- **TASK TO CARRY OUT**: Copy all the lines of the data that include the word "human".
(PROVIDED ENTRIES Opens)
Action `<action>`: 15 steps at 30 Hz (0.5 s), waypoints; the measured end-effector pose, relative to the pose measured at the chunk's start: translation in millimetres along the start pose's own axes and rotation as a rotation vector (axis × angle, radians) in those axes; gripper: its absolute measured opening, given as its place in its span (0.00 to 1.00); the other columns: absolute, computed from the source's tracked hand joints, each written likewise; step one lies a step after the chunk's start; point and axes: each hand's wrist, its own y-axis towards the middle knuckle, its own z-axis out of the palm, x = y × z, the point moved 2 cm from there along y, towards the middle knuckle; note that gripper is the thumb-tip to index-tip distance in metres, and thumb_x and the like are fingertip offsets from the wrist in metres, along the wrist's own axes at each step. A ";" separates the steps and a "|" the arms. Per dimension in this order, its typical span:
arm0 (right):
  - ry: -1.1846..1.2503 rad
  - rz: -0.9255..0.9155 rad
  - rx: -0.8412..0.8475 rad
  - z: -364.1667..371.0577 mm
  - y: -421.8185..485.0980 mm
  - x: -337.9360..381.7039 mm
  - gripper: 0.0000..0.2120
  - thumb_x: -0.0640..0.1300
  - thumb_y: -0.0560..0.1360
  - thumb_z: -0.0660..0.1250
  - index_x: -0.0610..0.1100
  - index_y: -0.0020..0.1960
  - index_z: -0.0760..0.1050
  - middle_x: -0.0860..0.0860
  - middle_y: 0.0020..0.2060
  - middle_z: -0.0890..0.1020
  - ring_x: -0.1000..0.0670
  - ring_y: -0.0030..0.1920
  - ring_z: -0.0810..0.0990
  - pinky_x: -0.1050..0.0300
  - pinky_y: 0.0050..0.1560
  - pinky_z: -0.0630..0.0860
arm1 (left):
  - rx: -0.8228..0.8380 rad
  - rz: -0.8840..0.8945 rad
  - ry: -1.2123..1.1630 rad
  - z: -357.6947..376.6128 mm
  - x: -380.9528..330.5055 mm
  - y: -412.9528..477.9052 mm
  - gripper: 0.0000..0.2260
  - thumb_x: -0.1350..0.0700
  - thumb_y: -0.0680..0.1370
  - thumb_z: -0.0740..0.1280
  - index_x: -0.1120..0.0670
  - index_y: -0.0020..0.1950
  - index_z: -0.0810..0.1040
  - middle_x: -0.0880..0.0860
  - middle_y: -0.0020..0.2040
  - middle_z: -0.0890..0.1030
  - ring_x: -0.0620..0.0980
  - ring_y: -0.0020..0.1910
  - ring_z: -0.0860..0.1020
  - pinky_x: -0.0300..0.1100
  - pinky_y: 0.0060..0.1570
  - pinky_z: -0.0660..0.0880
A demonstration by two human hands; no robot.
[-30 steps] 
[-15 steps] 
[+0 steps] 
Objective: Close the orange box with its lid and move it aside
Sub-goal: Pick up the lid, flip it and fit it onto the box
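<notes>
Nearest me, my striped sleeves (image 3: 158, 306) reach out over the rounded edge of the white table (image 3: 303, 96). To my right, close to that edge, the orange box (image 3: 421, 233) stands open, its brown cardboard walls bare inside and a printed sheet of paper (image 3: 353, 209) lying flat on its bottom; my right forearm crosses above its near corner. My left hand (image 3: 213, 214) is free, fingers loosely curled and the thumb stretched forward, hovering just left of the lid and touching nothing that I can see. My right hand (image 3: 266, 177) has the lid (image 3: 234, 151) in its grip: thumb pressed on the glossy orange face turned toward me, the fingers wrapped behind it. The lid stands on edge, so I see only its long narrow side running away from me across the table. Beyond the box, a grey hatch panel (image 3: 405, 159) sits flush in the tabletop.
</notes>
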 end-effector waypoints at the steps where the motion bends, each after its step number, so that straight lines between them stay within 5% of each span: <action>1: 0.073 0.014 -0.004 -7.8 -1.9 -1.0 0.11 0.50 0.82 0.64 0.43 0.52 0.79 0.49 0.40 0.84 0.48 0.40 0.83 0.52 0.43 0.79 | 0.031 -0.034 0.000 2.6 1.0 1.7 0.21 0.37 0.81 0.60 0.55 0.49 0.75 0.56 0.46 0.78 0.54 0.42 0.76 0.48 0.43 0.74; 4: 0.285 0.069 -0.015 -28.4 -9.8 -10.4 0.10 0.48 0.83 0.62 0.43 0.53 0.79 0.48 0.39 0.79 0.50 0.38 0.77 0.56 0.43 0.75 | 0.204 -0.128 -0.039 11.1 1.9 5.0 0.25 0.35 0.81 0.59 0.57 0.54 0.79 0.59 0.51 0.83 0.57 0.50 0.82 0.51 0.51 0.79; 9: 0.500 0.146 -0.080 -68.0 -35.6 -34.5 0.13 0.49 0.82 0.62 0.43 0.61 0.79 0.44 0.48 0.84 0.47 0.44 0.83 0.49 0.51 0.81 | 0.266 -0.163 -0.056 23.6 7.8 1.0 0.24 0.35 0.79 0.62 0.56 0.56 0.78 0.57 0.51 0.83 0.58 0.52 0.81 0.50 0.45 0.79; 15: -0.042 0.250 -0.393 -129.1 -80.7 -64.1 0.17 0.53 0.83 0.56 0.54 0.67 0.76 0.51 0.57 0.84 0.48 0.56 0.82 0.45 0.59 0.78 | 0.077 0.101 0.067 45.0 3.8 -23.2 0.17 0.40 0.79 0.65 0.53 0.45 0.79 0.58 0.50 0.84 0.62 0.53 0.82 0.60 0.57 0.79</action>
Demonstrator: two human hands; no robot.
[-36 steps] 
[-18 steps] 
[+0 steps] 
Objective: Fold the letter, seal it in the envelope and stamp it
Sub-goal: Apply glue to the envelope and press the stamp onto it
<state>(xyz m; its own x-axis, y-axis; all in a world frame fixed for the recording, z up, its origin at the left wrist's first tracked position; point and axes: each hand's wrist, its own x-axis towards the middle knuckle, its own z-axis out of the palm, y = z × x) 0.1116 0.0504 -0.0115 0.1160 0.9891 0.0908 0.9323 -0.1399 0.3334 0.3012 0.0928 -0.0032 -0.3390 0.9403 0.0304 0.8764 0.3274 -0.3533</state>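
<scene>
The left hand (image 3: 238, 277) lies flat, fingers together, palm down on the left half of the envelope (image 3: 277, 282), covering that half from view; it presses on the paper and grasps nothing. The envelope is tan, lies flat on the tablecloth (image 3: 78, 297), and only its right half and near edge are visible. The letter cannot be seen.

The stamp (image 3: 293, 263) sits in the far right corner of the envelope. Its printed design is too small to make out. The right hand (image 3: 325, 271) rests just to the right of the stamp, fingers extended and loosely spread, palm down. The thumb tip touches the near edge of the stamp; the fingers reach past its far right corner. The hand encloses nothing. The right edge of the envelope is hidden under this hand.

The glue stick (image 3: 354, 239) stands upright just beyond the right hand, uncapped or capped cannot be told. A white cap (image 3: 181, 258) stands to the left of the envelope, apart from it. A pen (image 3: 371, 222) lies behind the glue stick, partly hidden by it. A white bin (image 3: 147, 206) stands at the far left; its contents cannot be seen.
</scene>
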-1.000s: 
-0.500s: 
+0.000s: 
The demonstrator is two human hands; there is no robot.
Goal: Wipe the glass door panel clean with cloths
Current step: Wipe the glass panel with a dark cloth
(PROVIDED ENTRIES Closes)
- **OUTPUT FOR THIS EXERCISE**:
A demonstration by two human hands; no robot.
Demonstrator: two human hands; no robot.
The demonstrator is two human hands; there is no robot.

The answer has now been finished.